Thursday, Apr. 07, 2011

UC Merced biology professor wins prestigious Guggenheim Fellowship

Medina is among a group of 180 scholars, artists and scientists to receive the fellowship this year, and one of three in the field of organismic biology and ecology. The fellows were chosen from nearly 3,000 applicants, based on achievement and exceptional promise.

"I am deeply touched by the recognition," said Medina, the first UC Merced professor to receive the fellowship. "The Guggenheim is a fellowship of long tradition, and many of its fellows have moved on to do really great things. I feel extremely fortunate to have been invited to be one of them."

The fellowship will allow Medina to apply systems biology theory -- which she studies, using the relationship between coral and algae as a model -- to symbiosis in general.
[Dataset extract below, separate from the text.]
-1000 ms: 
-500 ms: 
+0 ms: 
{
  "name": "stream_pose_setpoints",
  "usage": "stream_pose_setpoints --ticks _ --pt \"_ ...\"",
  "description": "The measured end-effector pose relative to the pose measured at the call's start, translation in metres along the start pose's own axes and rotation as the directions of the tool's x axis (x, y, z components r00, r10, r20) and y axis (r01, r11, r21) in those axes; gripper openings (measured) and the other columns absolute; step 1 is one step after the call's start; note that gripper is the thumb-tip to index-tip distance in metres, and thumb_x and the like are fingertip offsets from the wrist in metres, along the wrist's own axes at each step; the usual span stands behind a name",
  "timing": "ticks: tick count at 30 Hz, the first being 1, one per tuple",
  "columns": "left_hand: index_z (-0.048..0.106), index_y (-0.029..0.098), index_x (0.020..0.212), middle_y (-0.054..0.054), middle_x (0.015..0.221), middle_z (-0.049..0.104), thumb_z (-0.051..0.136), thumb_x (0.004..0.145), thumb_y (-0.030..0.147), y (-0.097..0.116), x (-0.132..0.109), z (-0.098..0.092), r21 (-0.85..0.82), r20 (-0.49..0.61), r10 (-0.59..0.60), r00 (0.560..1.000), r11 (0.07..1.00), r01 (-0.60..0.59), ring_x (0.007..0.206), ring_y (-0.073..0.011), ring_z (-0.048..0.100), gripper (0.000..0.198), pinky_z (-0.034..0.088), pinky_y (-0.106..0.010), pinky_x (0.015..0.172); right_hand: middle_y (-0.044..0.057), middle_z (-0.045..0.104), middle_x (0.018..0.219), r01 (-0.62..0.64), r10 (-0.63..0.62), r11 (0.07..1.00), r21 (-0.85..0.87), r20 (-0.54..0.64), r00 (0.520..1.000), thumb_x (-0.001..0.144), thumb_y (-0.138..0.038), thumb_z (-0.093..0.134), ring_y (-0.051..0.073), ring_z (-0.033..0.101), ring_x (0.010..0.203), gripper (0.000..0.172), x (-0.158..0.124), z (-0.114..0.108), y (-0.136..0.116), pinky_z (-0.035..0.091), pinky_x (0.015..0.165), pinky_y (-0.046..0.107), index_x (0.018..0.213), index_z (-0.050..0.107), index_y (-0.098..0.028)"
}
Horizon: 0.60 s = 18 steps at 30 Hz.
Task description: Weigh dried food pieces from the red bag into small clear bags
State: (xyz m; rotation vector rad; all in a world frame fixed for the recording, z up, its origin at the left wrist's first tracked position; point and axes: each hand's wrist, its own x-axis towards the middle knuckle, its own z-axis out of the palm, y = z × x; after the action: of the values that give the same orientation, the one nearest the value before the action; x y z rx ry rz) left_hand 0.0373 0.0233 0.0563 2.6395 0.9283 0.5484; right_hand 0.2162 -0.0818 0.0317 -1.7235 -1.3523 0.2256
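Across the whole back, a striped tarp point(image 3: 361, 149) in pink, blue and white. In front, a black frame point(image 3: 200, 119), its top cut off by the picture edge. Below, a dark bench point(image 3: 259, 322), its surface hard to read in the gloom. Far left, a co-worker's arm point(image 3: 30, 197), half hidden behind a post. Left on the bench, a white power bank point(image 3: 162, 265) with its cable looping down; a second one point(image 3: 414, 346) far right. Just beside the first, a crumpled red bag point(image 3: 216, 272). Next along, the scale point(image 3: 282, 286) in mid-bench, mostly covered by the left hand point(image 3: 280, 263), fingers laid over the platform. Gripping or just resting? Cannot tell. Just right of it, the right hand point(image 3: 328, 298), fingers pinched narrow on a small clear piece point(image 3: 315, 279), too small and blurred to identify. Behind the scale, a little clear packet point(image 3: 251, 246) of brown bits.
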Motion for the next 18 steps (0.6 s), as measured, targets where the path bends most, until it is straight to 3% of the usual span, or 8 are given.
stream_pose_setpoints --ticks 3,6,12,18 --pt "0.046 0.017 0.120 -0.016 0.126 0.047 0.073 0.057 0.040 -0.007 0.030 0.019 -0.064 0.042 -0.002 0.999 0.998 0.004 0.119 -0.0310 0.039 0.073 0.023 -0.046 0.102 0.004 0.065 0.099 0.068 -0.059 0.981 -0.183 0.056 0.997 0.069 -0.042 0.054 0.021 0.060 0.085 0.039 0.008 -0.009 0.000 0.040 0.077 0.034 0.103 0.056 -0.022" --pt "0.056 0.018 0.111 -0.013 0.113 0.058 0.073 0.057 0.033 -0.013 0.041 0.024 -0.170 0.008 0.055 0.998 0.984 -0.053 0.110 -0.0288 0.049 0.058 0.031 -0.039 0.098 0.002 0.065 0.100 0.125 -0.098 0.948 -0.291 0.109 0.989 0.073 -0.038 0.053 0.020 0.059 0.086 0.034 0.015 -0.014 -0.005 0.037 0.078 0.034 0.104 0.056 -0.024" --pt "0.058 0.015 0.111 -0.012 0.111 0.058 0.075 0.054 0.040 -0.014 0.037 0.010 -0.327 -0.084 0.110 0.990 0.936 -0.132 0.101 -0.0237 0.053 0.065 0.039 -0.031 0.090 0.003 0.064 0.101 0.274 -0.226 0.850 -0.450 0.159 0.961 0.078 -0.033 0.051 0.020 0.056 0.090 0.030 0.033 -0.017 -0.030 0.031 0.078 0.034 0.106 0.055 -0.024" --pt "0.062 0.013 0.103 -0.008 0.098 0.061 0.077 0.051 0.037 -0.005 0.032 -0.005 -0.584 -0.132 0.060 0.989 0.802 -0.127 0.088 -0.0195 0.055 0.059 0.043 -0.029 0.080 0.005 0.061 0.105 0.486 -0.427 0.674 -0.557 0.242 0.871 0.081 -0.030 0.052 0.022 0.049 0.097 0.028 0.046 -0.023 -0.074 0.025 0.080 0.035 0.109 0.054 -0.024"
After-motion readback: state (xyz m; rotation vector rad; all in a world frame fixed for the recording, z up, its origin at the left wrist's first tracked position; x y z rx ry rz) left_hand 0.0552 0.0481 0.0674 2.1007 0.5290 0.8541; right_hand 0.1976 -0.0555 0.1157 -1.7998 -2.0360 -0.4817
She will collaborate on the project with internationally prominent scientists.

In 2007, she won the National Science Foundation's Faculty Early Career Development Award. And in 2008, she won the Presidential Early Career Award for Scientists and Engineers, the highest honor bestowed by the U.S. government on scientists and engineers beginning their independent careers.

She recently published a study that showed coral genomes differ depending on their geographic location and that they may be adaptive enough to cope with changing environmental conditions, the university said in a news release.

According to the John Simon Guggenheim Memorial Foundation, 62 disciplines and 74 academic institutions are represented by this year's Guggenheim Fellows.

Since its establishment in 1925, the foundation has granted nearly $290 million in fellowships to more than 17,000 individuals, including many Nobel and Pulitzer prize winners.